Materasso migliore: ortopedico o normale? Come scegliere e cosa aspettarsi

Materasso migliore: ortopedico o normale? Come scegliere e cosa aspettarsi
Ultima modifica 18.04.2022
INDICE
  1. Scegliere il materasso migliore: le varie tipologie
  2. Scegliere il materasso migliore: le caratteristiche da valutare
  3. Materasso: quando va cambiato

Scegliere il materasso migliore: le varie tipologie

Se è vero che trascorriamo dormendo circa un terzo della vita, farlo in modo da garantire al corpo il miglior comfort possibile assume un'importanza fondamentale per il nostro benessere quotidiano.

È per questo che scegliere il materasso più adatto ad accoglierci nelle ore dedicate al riposo non significa solamente dormire meglio ma anche assicurarci benefici effetti positivi durante il giorno, che vanno dalla minor stanchezza generale alla riduzione di mal di schiena e dolori muscolari.

Ma qual è il materasso migliore da scegliere? Una risposta unica a questa domanda non c'è.
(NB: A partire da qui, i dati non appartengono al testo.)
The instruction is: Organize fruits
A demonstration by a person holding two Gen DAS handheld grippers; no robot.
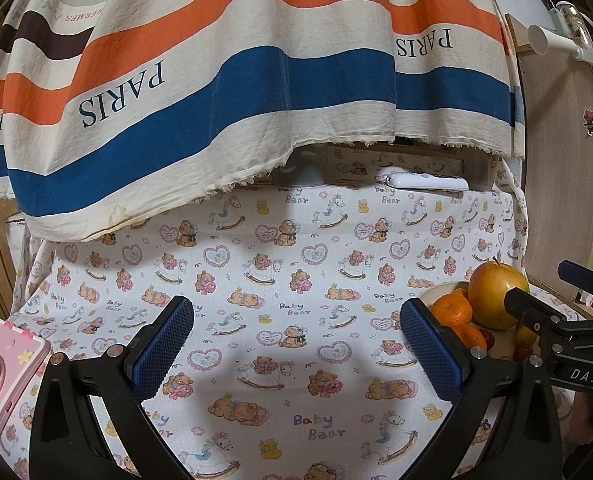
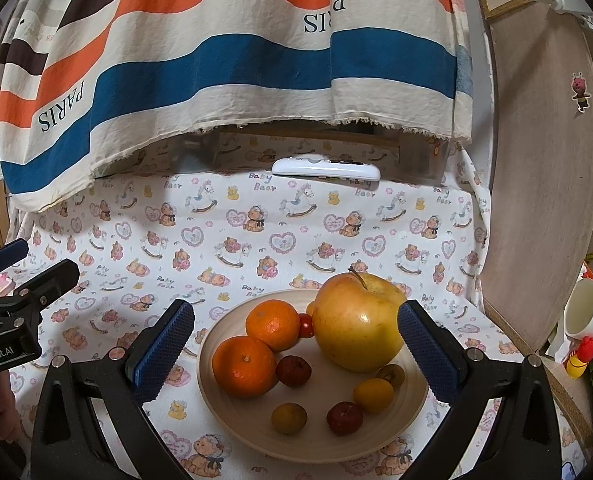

In passato la scelta ricadeva spesso sui cosiddetti materassi "ortopedici", ovvero quelli caratterizzati da una maggior rigidità che, si pensava, assicuravano un riposo migliore.

Oggi, invece, sono altri i parametri di riferimento per la scelta di un buon materasso, dalle dimensioni ai materiali con i quali è realizzato che però – consigliano gli esperti – vanno valutati sulla base delle esigenze, delle abitudini e delle caratteristiche di ciascuno.

È per questo che, quando ci si riferisce a un materasso di buona qualità, più che di materasso ortopedico, oggi si preferisce parlare di materasso "ergonomico", ovvero in grado di sostenere in maniera adeguata, durante il sonno, l'apparato muscolo-scheletrico della singola persona.

Scegliere il materasso migliore: le caratteristiche da valutare

Quando si sceglie un materasso sono, dunque, diversi i parametri da tenere in considerazione per essere sicuri di acquistare un prodotto adatto alle proprie esigenze.

Il primo sta nelle dimensioni: generalmente, il materasso deve essere lungo e largo circa 30 cm in più rispetto all'altezza della persona in modo da garantire la comoda distensione di gambe e braccia, oltre a essere di misura adeguata alla rete sulla quale verrà appoggiato.

Per quanto riguarda l'altezza, invece, meglio scegliere una soluzione media, tra i 20 e i 30 cm, ed evitare sia i materassi troppo sottili e poco sostenitivi che quelli troppo alti e tendenzialmente più rigidi.

Poi ci sono i materiali: oggi i materassi sono realizzati principalmente in lattice, materiale molto flessibile, adatto a chi si muove molto nel sonno e alle persone che soffrono di allergia, e in memory foam, particolarmente consigliato alle persone esili o molto freddolose. Ci sono, poi, i più tradizionali materassi a molle, ideali se si vive in zone molto calde e a ogni corporatura, anche alle più robuste.

In fatto di rigidità, infine, è bene che il materasso sia sostenitivo il giusto, ma senza risultare scomodo. Si tratta, dunque, di una percezione molto personale anche se, indicativamente, i materassi più rigidi saranno maggiormente indicati per le persone robuste e che tendono a dormire supine mentre quelli più morbidi per coloro che hanno corporatura esile e preferiscono dormire sul fianco.

Infine, per quanto riguarda i letti matrimoniali, se le persone che dormono insieme hanno strutture fisiche e abitudini del sonno diverse, la soluzione migliore è optare per due materassi singoli invece che per uno matrimoniale in modo che ognuno possa riposare sul letto più adatto a sé.

Materasso: quando va cambiato

Poiché, come abbiamo visto, non esiste il materasso ideale per tutti, ma solo quello più giusto per ognuno di noi, quando si acquista un materasso nuovo sarebbe meglio poterlo provare prima, rimanendoci sdraiati sopra per alcuni minuti in modo da testarne il comfort e, soprattutto se lo si acquista online, assicurarsi di poterlo eventualmente rendere dopo alcuni giorni di prova qualora non lo si trovasse comodo.

In generale, un materasso di buona qualità ha una durata di circa 10 anni, anche se è difficile che siano visibili a occhio nudo segni di deterioramento evidenti. Il consiglio è, quindi, quello di ascoltare sempre il proprio corpo: se iniziamo a dormire male, a svegliarci stanchi e doloranti, prima di dare la colpa allo stress, chiediamoci da quanto tempo dormiamo sullo stesso materasso. Se sono passati più di dieci anni, è certamente arrivato il momento di valutare un nuovo acquisto.